* [Your objective]:
The required output is the exact run of lines in the listing below from the line holding "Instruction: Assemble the" through the line holding "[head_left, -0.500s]", with no pictures.

* [Material for the task]:
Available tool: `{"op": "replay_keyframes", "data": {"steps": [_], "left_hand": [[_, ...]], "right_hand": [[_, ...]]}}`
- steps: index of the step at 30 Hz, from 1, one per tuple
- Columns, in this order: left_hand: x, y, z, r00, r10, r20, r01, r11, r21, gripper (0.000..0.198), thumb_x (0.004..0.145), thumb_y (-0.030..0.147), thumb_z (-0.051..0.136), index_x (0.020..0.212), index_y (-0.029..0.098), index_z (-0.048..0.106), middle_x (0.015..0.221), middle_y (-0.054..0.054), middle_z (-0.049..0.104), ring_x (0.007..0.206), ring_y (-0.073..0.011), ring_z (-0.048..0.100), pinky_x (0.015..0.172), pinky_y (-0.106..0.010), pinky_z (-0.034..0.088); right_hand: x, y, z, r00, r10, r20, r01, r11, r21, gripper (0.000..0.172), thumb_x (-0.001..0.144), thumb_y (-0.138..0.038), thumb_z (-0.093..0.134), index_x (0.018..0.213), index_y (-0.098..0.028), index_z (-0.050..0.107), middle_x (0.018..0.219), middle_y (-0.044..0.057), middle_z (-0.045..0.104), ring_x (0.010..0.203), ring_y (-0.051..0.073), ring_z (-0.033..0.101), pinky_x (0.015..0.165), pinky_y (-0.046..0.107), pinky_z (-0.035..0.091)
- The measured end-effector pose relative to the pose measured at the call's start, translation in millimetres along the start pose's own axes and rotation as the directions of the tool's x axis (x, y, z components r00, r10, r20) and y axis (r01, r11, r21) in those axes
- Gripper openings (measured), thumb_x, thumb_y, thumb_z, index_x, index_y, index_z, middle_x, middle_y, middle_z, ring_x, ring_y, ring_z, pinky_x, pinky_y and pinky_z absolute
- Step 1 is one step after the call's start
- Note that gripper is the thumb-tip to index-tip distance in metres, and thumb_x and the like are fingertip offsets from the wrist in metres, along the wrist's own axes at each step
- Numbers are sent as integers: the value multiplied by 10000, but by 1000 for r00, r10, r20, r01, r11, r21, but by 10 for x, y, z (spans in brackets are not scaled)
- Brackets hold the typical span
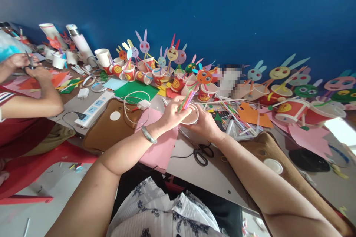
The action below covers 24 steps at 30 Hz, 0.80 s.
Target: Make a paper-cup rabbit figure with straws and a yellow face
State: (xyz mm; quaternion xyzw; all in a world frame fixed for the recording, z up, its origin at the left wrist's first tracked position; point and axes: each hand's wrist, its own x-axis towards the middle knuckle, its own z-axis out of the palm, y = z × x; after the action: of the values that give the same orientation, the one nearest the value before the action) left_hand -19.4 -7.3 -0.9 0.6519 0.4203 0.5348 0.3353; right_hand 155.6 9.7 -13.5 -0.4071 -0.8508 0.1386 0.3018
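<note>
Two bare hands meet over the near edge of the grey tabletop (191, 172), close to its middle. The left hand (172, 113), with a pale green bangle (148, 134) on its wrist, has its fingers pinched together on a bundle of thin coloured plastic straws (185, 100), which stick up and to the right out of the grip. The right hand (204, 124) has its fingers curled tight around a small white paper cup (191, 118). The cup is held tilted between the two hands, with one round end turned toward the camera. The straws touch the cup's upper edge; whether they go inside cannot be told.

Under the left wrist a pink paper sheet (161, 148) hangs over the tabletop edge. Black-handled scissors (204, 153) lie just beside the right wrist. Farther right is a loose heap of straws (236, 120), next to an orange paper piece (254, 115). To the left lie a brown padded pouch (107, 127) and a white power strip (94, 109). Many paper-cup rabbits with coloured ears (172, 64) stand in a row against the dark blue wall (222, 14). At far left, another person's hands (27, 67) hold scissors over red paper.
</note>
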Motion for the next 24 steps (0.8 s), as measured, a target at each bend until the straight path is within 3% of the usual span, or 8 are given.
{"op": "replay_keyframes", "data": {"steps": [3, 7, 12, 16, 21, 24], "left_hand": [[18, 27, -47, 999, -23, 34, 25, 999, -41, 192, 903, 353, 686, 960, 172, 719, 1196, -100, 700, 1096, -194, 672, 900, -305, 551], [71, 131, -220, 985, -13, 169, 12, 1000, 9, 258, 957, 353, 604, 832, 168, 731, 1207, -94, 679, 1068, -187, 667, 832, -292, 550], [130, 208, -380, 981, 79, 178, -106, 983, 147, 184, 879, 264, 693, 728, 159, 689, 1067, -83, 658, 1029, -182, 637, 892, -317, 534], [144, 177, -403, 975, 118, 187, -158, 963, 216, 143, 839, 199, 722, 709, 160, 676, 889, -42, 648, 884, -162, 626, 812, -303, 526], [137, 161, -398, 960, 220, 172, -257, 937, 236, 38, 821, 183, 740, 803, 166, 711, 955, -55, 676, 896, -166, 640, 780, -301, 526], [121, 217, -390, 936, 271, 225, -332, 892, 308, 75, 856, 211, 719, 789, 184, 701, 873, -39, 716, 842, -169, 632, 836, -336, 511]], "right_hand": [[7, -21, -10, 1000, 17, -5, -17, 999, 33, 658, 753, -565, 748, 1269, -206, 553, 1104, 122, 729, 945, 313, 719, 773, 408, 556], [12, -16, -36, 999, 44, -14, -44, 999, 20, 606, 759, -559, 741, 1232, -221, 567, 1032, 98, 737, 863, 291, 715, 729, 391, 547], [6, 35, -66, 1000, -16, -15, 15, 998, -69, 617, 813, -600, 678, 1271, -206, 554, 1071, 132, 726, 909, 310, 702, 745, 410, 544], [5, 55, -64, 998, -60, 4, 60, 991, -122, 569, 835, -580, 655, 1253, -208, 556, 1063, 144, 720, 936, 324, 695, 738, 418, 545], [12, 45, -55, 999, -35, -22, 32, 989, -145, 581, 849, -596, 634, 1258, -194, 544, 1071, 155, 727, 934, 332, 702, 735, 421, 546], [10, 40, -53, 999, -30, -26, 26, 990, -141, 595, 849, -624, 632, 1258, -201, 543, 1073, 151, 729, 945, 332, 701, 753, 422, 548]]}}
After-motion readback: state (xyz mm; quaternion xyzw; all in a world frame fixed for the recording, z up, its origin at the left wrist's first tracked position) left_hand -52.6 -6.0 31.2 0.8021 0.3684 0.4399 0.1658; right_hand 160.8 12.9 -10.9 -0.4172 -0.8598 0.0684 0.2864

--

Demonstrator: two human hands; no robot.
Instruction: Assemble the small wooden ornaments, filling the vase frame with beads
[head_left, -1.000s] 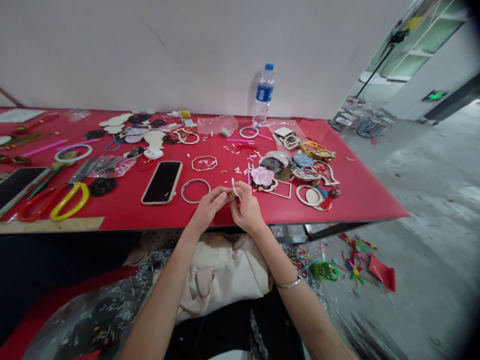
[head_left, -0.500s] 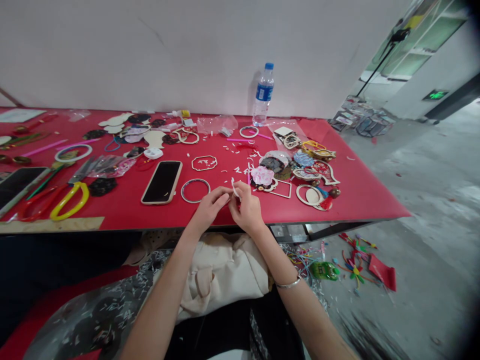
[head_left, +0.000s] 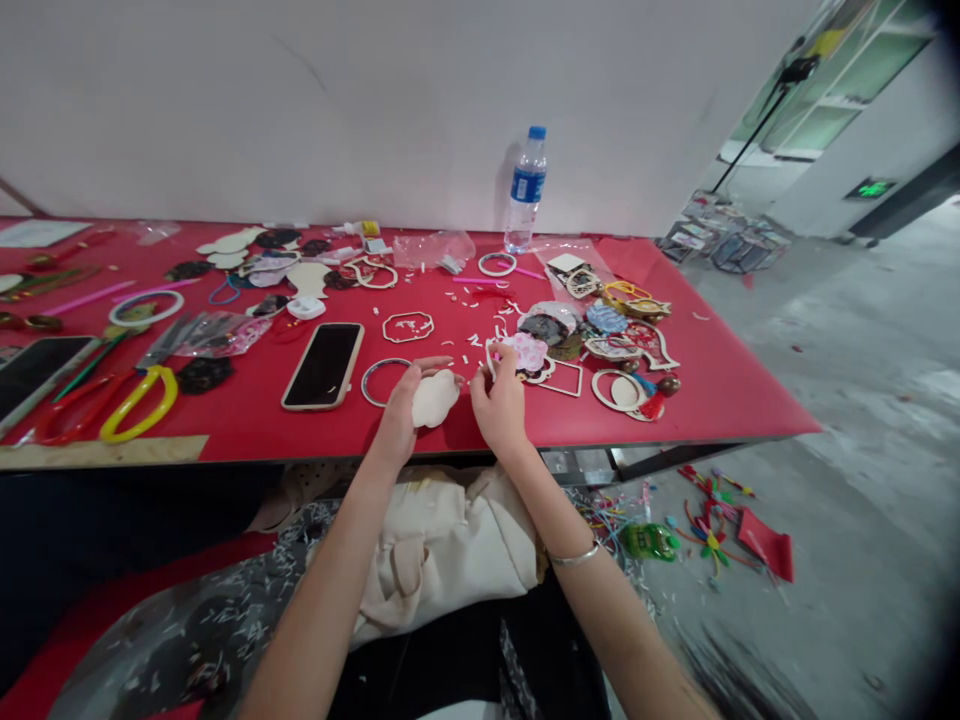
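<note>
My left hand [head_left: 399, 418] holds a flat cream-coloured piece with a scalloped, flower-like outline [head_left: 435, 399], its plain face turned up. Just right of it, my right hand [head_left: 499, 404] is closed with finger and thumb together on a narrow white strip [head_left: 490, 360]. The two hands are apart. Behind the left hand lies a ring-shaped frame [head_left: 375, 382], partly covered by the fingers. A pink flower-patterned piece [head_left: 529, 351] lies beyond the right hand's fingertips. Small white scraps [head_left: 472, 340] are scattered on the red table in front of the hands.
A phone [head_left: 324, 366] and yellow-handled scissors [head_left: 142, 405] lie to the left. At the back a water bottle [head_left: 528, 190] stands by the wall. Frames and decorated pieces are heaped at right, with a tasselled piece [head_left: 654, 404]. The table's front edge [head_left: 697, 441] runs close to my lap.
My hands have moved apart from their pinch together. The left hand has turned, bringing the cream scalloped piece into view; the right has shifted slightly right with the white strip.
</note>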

* [Written reply]:
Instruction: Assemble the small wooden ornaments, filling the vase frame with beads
[head_left, -1.000s] 
[head_left, -0.500s] 

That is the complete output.